Doch nun genug der halben Wahrheiten: Der kluge Blogger und Redakteur des Handelsblatts Norbert Häring hat zu seinem großen Thema - die Abschaffung des Bargeldes - ein mutmaßlich hochinteressantes Buch geschrieben. Bei der Besprechung im Deutschlandfunk wurde ein bekanntes Phänomen deutlich: Die Diskrepanz zwischen den Kultur- und den Nachrichten-Formaten. Wird in den Nachrichten und Kommentaren des Senders ein stramm neoliberaler Zeitgeist transportiert, so werden etwa in der Sendung "Andruck - politische Literatur" regelmäßig unerhörte Kritiken an eben jenem System formuliert.

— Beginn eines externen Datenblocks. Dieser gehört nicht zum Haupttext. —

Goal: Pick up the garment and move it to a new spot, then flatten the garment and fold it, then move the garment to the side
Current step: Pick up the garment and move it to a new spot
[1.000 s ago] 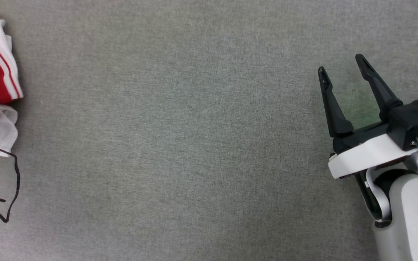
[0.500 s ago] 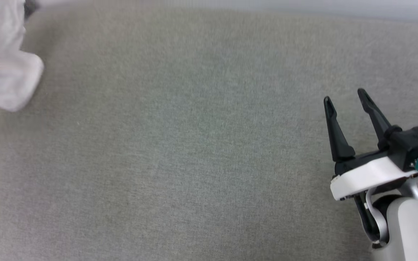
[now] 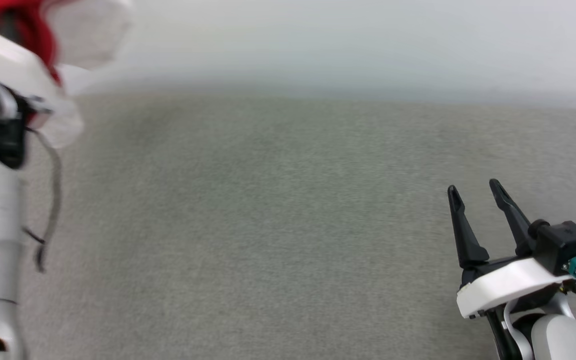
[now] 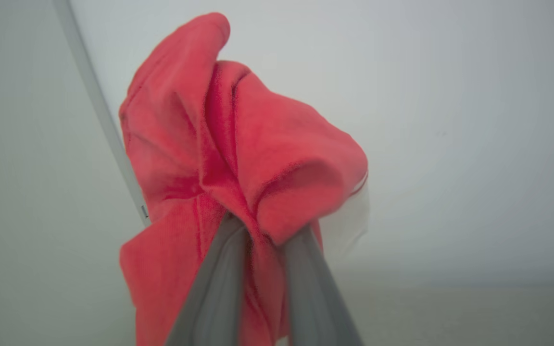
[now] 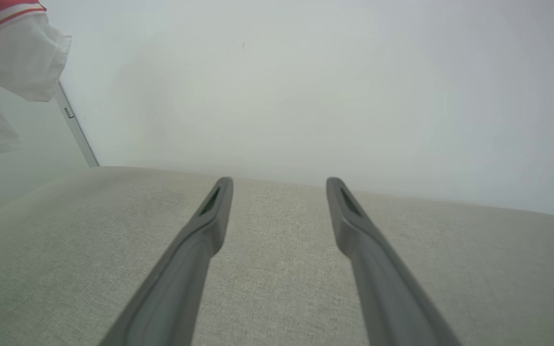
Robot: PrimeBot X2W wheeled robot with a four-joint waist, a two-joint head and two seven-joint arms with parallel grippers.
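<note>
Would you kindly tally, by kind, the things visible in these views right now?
Red-and-white jersey garment: 1
Dark two-fingered end effectors: 2 (left end effector gripping the garment, right end effector open)
Grey woven fabric surface: 1
Total: 4

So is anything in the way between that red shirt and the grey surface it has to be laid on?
Nothing visible does. The left claw grips the garment, raised at the far left. The grey surface lies bare, and the open right claw sits at its lower right, off to one side.
</note>
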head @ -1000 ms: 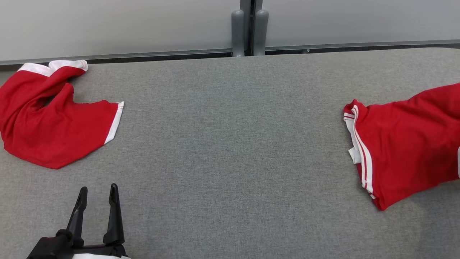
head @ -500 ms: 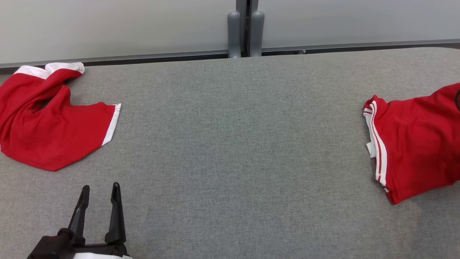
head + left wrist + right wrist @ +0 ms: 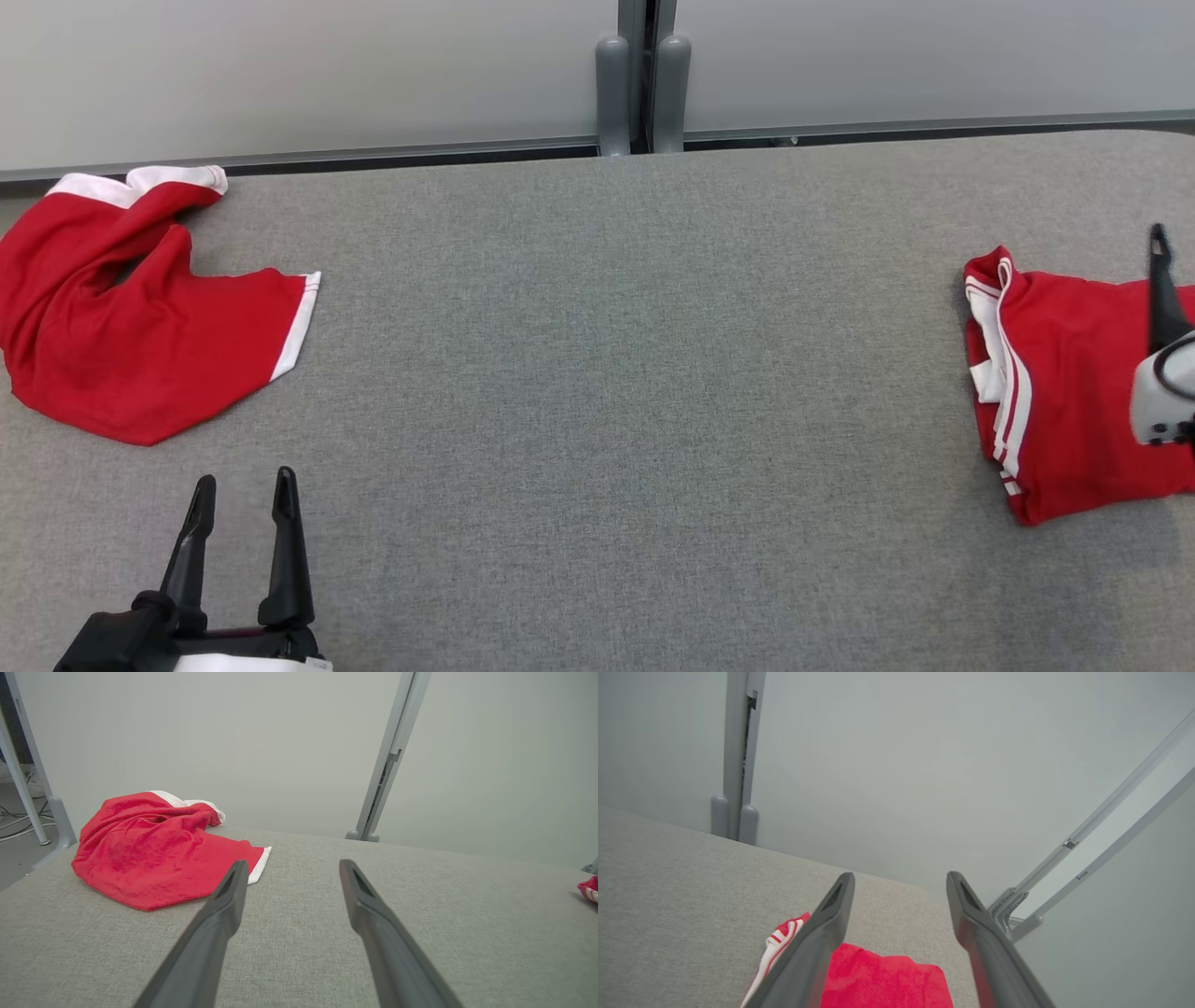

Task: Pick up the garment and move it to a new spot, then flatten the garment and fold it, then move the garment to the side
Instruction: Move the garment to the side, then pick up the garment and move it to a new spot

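A folded red garment with white stripes (image 3: 1064,392) lies flat near the right end of the grey padded table (image 3: 597,373). One dark finger (image 3: 1162,289) of my right gripper and its pale wrist hang over the garment at the frame's right edge. In the right wrist view my right gripper (image 3: 900,879) is open and empty, with the folded garment (image 3: 882,980) below its fingers. My left gripper (image 3: 243,483) is open at the lower left, holding nothing. In the left wrist view the left gripper (image 3: 293,865) points past a crumpled red garment (image 3: 149,849).
A second red garment with white trim (image 3: 121,317) lies crumpled at the table's far left. Two grey posts (image 3: 635,84) stand behind the table's back edge against a pale wall. A slanted metal frame (image 3: 1087,835) rises beyond the table's right end.
The folded garment has slid to the right along the table. My right gripper's finger and wrist have come into the head view above it. The left gripper has dropped slightly.
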You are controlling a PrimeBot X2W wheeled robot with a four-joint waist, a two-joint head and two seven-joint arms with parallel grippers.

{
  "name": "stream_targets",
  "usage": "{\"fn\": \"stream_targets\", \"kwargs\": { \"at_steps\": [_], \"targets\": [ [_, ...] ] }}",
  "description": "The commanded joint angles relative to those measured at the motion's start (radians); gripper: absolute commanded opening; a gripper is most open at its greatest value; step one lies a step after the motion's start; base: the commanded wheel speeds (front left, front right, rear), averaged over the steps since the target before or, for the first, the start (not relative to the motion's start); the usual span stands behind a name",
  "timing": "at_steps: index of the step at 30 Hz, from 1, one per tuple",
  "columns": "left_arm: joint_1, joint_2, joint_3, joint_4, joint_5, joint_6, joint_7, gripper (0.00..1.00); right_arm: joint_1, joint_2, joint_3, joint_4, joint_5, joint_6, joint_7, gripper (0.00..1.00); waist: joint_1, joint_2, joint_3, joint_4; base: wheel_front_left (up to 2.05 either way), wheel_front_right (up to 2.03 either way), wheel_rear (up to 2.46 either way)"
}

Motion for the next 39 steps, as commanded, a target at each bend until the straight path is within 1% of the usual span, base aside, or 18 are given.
{"fn": "stream_targets", "kwargs": {
  "at_steps": [1, 4, 7, 9, 11, 16, 17, 22, 25, 29, 39],
  "targets": [
    [-0.004, 0.004, 0.007, -0.007, -0.002, 0.006, -0.002, 1.0, 0.03, 0.008, 0.018, -0.029, 0.023, 0.0, -0.036, 1.0, 0.0, -0.0001, -0.009, -0.001, 0.0, 0.0, 0.0],
    [0.005, 0.004, 0.014, -0.013, -0.002, 0.009, -0.002, 1.0, 0.085, 0.049, 0.065, -0.096, 0.089, 0.0, -0.142, 1.0, 0.0, -0.0001, -0.031, -0.003, 0.0, 0.0, 0.0],
    [0.013, 0.004, 0.021, -0.015, 0.0, 0.012, -0.002, 1.0, 0.155, 0.082, 0.094, -0.13, 0.148, 0.0, -0.251, 1.0, 0.0, -0.0001, -0.062, 0.0, 0.0, 0.0, 0.0],
    [0.013, 0.004, 0.027, -0.015, 0.001, 0.016, -0.002, 1.0, 0.199, 0.098, 0.097, -0.146, 0.162, 0.0, -0.294, 1.0, 0.0, -0.0001, -0.081, 0.002, 0.0, 0.0, 0.0],
    [0.011, 0.004, 0.029, -0.014, 0.002, 0.018, -0.002, 1.0, 0.245, 0.122, 0.099, -0.163, 0.183, 0.0, -0.316, 1.0, 0.0, -0.0001, -0.099, 0.006, 0.0, 0.0, 0.0],
    [0.015, 0.004, 0.035, -0.002, -0.005, 0.024, -0.002, 1.0, 0.35, 0.156, 0.12, -0.214, 0.24, 0.0, -0.326, 1.0, 0.0, -0.0001, -0.138, 0.014, 0.0, 0.0, 0.0],
    [0.015, 0.004, 0.035, -0.002, -0.005, 0.024, -0.002, 1.0, 0.35, 0.156, 0.12, -0.214, 0.24, 0.0, -0.326, 1.0, 0.0, -0.0001, -0.138, 0.014, 0.0, 0.0, 0.0],
    [0.035, 0.004, 0.038, 0.025, -0.002, 0.026, -0.002, 1.0, 0.449, 0.163, 0.127, -0.218, 0.258, 0.0, -0.326, 1.0, 0.0, -0.0001, -0.175, 0.018, 0.0, 0.0, 0.0],
    [0.042, 0.004, 0.04, 0.041, 0.004, 0.02, -0.002, 1.0, 0.492, 0.164, 0.122, -0.209, 0.289, 0.0, -0.326, 1.0, 0.0, -0.0001, -0.19, 0.023, 0.0, 0.0, 0.0],
    [0.041, 0.004, 0.043, 0.054, 0.012, 0.017, -0.002, 1.0, 0.518, 0.165, 0.118, -0.189, 0.321, 0.0, -0.327, 1.0, 0.0, -0.0001, -0.198, 0.025, 0.0, 0.0, 0.0],
    [0.037, 0.004, 0.045, 0.063, 0.013, 0.016, -0.002, 1.0, 0.524, 0.165, 0.149, -0.168, 0.328, 0.0, -0.327, 1.0, 0.0, -0.0001, -0.2, 0.023, 0.0, 0.0, 0.0]
  ]
}}
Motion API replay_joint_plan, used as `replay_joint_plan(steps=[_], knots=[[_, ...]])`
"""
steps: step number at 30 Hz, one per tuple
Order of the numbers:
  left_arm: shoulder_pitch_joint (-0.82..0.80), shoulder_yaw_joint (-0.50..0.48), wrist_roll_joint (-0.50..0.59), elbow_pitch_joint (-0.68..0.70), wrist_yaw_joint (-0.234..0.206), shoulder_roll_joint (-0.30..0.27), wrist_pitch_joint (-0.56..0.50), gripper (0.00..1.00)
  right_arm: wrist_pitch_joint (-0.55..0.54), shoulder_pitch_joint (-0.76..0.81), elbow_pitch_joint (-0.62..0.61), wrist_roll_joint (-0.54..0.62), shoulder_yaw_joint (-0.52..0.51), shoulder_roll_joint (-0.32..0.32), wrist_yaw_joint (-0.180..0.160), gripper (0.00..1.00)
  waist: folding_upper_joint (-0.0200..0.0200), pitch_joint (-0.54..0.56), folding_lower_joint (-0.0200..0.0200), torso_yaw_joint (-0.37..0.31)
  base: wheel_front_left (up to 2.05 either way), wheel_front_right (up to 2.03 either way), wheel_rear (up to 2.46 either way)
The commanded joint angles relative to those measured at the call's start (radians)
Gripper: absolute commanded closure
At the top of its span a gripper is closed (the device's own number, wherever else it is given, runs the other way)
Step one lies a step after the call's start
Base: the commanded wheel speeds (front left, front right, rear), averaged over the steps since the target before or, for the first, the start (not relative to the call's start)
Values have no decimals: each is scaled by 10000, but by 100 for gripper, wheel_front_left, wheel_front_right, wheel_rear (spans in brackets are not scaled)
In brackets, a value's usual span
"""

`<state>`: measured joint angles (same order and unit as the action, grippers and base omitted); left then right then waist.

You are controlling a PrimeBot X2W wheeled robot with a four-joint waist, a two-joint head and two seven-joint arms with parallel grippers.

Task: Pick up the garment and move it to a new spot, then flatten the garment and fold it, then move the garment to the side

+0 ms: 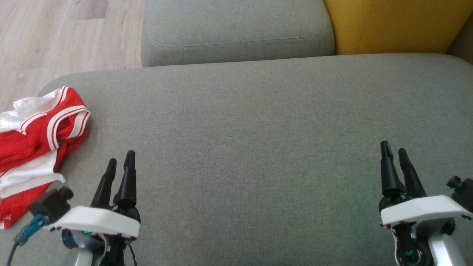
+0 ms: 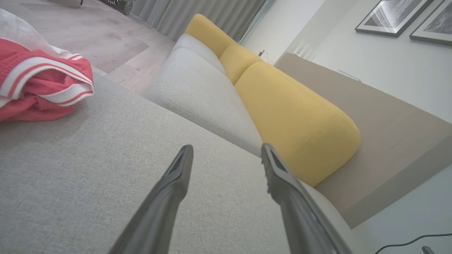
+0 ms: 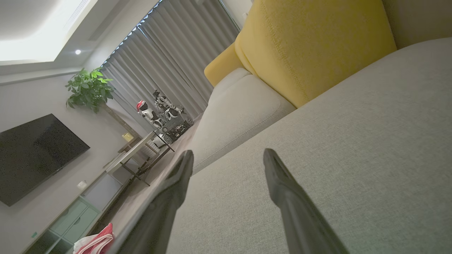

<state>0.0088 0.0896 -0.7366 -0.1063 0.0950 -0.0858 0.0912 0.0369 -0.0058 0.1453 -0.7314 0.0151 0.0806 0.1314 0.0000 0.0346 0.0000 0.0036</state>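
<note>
1. My left gripper [image 1: 121, 156]: lower left of the head view. Fingers spread wide with nothing between them, over the seat [image 1: 240, 129]. I cannot tell whether the tips touch the fabric.
2. My right gripper [image 1: 393, 147]: lower right of the head view. Fingers spread as wide, empty, over the same seat.
3. Garment [image 1: 40, 140]: red mesh with white panels and white-striped trim, crumpled in a heap at the seat's left end. It is near my left gripper, on its outer side and apart from it, and well apart from my right gripper. The left wrist view has it at upper left. The right wrist view catches a red-and-white scrap at the bottom edge.
4. Seat: grey woven fabric, broad, under both grippers.
5. Second seat [image 1: 236, 29]: grey with a stitched seam, set against the far side of the first.
6. Cushion [image 1: 395, 22]: yellow, far right, just beside the second seat.
7. Floor [image 1: 55, 37]: pale wood boards, beyond the seats at upper left.
8. Room, from the wrist views: grey curtain [image 3: 176, 60], green plant [image 3: 90, 88], dark TV [image 3: 35, 155], framed pictures [image 2: 392, 14] on a white wall.
</note>
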Motion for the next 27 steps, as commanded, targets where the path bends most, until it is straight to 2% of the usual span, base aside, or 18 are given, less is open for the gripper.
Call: replay_joint_plan(steps=[1,27], knots=[[-299,-99,339,420,-79,-190,119,0,129,-156,-429,332,173,243,-4,0,0,11,0,3,0,0,0],[78,253,3506,308,-709,-325,880,0,391,-50,-111,3884,359,196,-6,0,0,171,0,25,0,0,0]])
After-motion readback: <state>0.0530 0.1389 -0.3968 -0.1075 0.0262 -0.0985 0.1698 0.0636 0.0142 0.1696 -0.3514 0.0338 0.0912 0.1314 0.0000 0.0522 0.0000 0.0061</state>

Die Sendung mag also ein klassisches Feigenblatt sein, doch sie beschert den leidgeprüften Hörern hin und wieder lohnende Beiträge. So etwa die positive Rezension des Häring-Buches:

Der Autor hat ein überzeugendes Buch geschrieben - mit vielen interessanten und auch überraschenden Einblicken. Norbert Häring präsentiert eine Menge neuer Fakten; komplizierte Zusammenhänge formuliert er verständlich. Er will Menschen aufklären. Denn seiner Meinung nach haben bei einer Auseinandersetzung mit offenem Visier die Bargeldfeinde - zumindest in Europa - schlechte Karten.